MABUX World Bunker Index (consists of a range of prices for 380 HSFO, 180 HSFO and MGO at the main world hubs) dropped in the period of Mar.02 – Mar.09:

380 HSFO – down from 308.57 to 298.93 USD/MT (-9,64)
180 HSFO – down from 350.21 to 341.21 USD/MT (-9,00)
MGO – down from 527.86 to 517.93 USD/MT (-9,93)

The International Energy Agency predicts OPEC will increase its production capacity by about twice as much as previously thought, led by expansion in Iran and Iraq: output capacity will raise by 1.95 million barrels a day from 2016 to 2022, with a third of the gains concentrated in Iraq.

As per IEA, Iraq will retain its position as OPEC’s second-biggest producer, adding 700,000 barrels a day to reach 5.4 million a day in 2022. Most of the increase will come from oil fields in the south of the country. Iran will expand capacity by 400,000 barrels a day to reach 4.15 million in 2022. Having been released last year from trade restrictions, the country has introduced a new contract model to attract foreign investors.
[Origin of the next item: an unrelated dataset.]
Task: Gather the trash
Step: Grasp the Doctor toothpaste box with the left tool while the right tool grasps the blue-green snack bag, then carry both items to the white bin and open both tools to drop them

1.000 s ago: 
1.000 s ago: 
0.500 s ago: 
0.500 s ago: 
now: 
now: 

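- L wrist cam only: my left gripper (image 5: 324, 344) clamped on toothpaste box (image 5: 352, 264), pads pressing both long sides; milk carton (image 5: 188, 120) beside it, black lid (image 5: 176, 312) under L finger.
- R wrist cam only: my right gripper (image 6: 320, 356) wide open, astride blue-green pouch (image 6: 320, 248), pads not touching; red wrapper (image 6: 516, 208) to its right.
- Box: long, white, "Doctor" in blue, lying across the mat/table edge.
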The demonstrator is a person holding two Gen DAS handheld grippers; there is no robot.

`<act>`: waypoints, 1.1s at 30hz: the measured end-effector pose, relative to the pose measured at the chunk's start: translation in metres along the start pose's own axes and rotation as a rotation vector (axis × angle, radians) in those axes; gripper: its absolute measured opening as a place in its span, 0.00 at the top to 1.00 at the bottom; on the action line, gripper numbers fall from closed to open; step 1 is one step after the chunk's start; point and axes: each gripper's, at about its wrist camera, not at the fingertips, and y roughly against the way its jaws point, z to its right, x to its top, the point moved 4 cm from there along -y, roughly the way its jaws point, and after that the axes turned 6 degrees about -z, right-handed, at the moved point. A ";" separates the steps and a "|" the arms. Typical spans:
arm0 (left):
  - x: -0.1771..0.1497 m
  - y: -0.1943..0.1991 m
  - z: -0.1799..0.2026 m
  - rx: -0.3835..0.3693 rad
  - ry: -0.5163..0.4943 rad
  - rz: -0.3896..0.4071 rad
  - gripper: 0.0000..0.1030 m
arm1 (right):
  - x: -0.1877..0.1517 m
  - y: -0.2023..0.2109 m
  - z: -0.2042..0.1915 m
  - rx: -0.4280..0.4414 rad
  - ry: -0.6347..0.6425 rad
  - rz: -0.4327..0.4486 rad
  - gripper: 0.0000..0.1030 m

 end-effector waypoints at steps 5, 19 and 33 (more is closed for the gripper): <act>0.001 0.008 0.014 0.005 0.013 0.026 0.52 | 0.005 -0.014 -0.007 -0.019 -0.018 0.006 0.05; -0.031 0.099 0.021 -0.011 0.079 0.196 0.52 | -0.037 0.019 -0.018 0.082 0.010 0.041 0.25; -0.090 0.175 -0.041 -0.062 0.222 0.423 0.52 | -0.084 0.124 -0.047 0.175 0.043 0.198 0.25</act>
But as for now, OPEC’s deal has succeeded in creating optimism in the global fuel market. Saudi Arabia continues leading a pact between the Organization of the Petroleum Exporting Countries and other major producers, including Russia, Mexico and Kazakhstan, to cut global crude output by about 1.8 mil-lion barrels per day (bpd) from Jan. 1, and bring supply closer to demand. Kingdom’s output fell to 32.17 million barrels a day in February, a 65,000 barrel-a-day drop from January, the first month of the agreement.
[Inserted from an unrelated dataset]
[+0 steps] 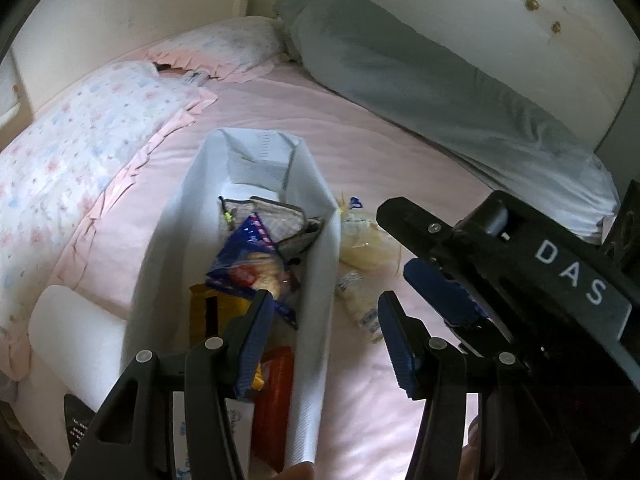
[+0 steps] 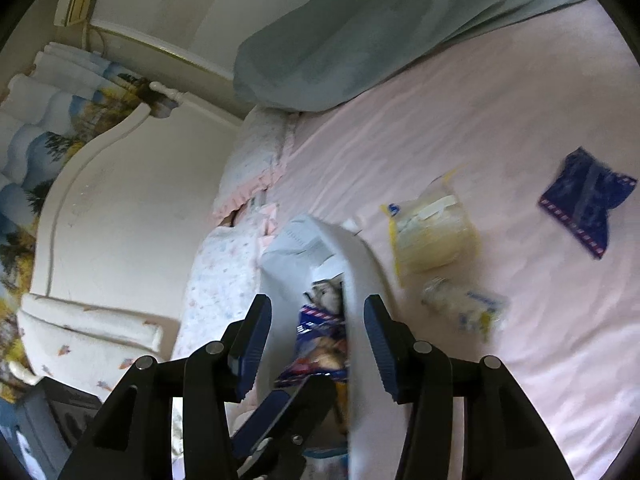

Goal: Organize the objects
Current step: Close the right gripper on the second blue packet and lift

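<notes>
An open white bag [image 1: 316, 280] stands on the pink bed. It holds a blue snack packet [image 1: 244, 268], a grey pouch [image 1: 280, 220] and yellow and red packs. My left gripper [image 1: 326, 340] is open astride the bag's right wall, with one finger inside and one outside. My right gripper [image 2: 318, 340] is open over the same wall [image 2: 356, 280], above the blue packet [image 2: 316, 344], and its pads press on nothing. The left gripper [image 2: 288, 404] shows just below it. Right of the bag lie a yellowish clear bag [image 2: 432, 240], a small printed packet [image 2: 464, 308] and a dark blue packet [image 2: 580, 204].
Two floral pillows [image 1: 92, 132] lie at the bed's head, against a cream headboard [image 2: 132, 208]. A long grey-blue bolster [image 1: 420, 80] runs along the far wall. A white roll [image 1: 76, 340] lies left of the bag. Bare pink sheet [image 2: 520, 360] spreads to the right.
</notes>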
Nigeria was exempted from the cut deal because of militant attacks on oil infrastructure in the Niger Delta. However, government efforts to appease the militants seem to be working, and it was reported last week that the country’s daily output has risen to 2.1 million barrels of crude with the further plans to raise output to 2.2 million bpd by the end of the year.
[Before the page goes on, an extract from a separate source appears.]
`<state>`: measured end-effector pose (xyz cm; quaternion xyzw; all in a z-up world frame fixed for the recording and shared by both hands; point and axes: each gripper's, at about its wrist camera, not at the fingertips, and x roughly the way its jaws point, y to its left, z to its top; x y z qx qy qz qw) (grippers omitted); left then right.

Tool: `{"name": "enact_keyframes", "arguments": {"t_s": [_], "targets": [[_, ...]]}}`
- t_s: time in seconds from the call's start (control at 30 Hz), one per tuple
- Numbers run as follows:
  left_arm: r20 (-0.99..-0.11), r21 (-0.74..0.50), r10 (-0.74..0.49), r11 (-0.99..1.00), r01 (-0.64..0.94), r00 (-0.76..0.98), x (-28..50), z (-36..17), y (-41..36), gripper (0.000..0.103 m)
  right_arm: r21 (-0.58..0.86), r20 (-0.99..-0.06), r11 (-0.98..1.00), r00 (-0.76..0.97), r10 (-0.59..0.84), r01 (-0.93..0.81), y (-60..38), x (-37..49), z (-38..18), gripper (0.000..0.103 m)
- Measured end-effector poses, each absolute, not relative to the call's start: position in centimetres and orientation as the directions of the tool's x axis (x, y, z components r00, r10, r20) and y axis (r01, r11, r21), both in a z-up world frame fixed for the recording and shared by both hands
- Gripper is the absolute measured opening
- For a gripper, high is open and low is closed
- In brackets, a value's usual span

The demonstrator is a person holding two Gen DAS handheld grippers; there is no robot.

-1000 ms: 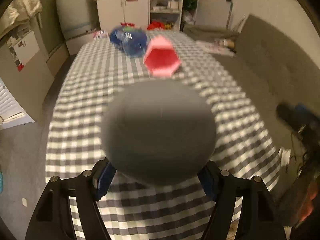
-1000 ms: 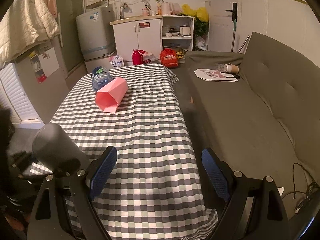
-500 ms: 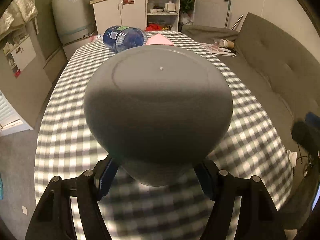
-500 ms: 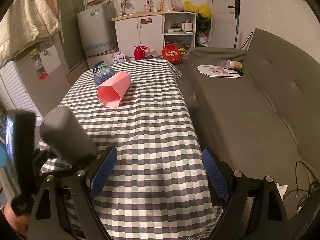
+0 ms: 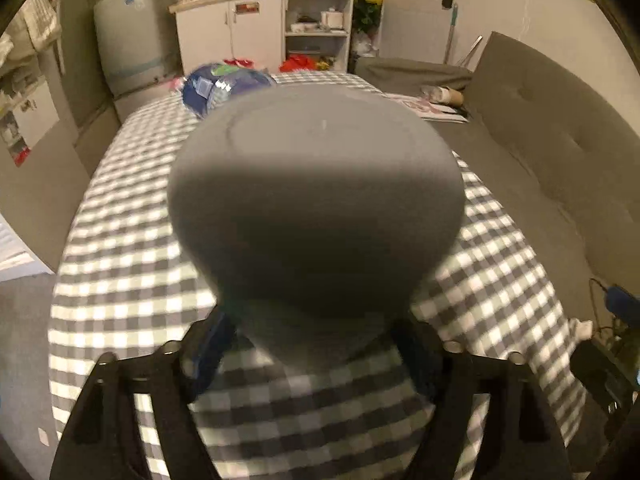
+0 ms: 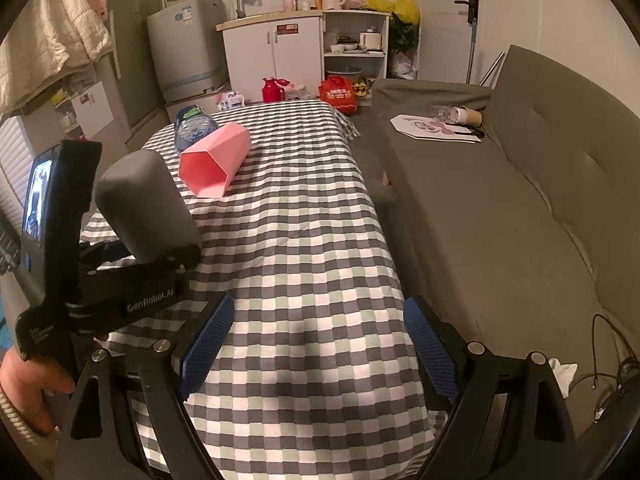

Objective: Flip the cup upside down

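Note:
My left gripper (image 5: pixel 316 344) is shut on a grey cup (image 5: pixel 316 208). The cup fills the middle of the left wrist view with its closed base toward the camera and up. In the right wrist view the same grey cup (image 6: pixel 148 204) stands base-up in the left gripper (image 6: pixel 168 258), above the checked tablecloth (image 6: pixel 300 240) at its left side. My right gripper (image 6: pixel 316 344) is open and empty over the near part of the table.
A pink hexagonal cup (image 6: pixel 214 164) lies on its side mid-table, with a blue water bottle (image 6: pixel 192 130) lying behind it. A grey sofa (image 6: pixel 500 208) runs along the right of the table. White cabinets and a fridge stand at the back.
The left gripper has carried the grey cup forward over the table and turned it more base-up. The right gripper has barely moved.

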<state>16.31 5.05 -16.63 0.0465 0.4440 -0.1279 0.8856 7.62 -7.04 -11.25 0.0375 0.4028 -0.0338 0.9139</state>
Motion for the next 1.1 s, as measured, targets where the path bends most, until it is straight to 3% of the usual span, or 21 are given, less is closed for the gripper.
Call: {"name": "enact_keyframes", "arguments": {"t_s": [0.4,0.7,0.87,1.1], "targets": [[-0.779,-0.074,-0.206,0.968,0.239,0.592,10.7,-12.8,7.4,0.088,0.051,-0.678,0.995,0.735,-0.029,0.086,-6.5,5.4,-6.5,0.087],[-0.615,-0.100,-0.190,0.981,0.163,0.765,3.9,-4.3,11.2,0.089,0.057,-0.581,0.998,0.814,0.004,0.036,-4.6,1.2,-1.4,0.087],[-0.496,-0.058,-0.126,0.992,0.113,0.859,0.8,-0.7,13.7,0.097,0.060,-0.543,0.998,0.839,0.040,-0.009,-3.4,-0.6,-0.3,0.087],[-0.441,-0.059,-0.112,0.994,0.095,0.890,-0.6,-0.9,15.5,0.103,0.042,-0.503,0.999,0.863,0.039,-0.020,-2.2,-1.2,-0.3,0.103]]}}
Rising Nigeria’s output was compensated at the moment by Libya which halted exports from two of its biggest oil ports and reduced production from some fields due to resumed clashes. As a result, the country’s production fell to 650,000 barrels a day from about 700,000. Crude shipments from Es Sider, the nation’s largest oil port, and Ras Lanuf, its third-biggest, have been suspended until security improves.

Russia’s crude oil output dropped in February to some 11.10 million bpd from 11.11 million bpd in January – just 100,000 barrels lower than the country’s starting output used to settle the terms of the agreement. Moscow agreed to cut 300,000 barrels per day of production during the first six months of 2017, with the first 200,000 down within the first three months of the year. This means Russia still has a month left to cut another 100,000 barrels per day to stay on track.

Another factor of risk for the implementation of OPEC/non-OPEC output cut agreement is that OPEC has lost already around 5 percent market share in Asia since October. The U.S., Brazil, Britain and Libya have increased their supply to Asia from 10.4 million barrels in October 2016 to over 35 million barrels in February of this year. So, under current fuel market conditions, OPEC risks losing market share with further production cuts beyond the stipulated six-month period.

The rise in U.S. oil production since output bottomed out at the end of last summer has been swift. Since September, U.S. production has climbed roughly 125,000 bpd on average each month, pushing total production above 9 million barrels per day. That is a much faster pace of growth than the original shale boom that began years ago (the corresponding period for the 2011-2014 shale boom saw monthly growth of just 93,000 bpd). The estimations are quite positive for shale drilling: shale production may add from 400,000 bpd up to 900,000 bpd by the end of 2017, which may significantly offset the OPEC cuts too. Looking for the compromise, OPEC has moved to bring U.S. shale producers and hedge funds into widening talks about how best to tame a global oil glut. The group held unprecedented talks with fund executives and shale producers in Houston this week.

China aims to expand its economy by around 6.5 percent this year, which is lower than the 6.7 percent growth achieved last year – another factor pushing fuel prices down. China also plans to cut steel and coal output this year in an effort to tackle pollution while China’s newly appointed banking regulator vowed on to strengthen supervision of the lending sector.

All in all, OPEC’s supply-cut deal and rebound in U.S. drilling activity – two main drivers on global fuel market – continue neutralizing each other despite of some single-moment fluctuations. We expect irregular changes will prevail in bunker prices’ evolution next week.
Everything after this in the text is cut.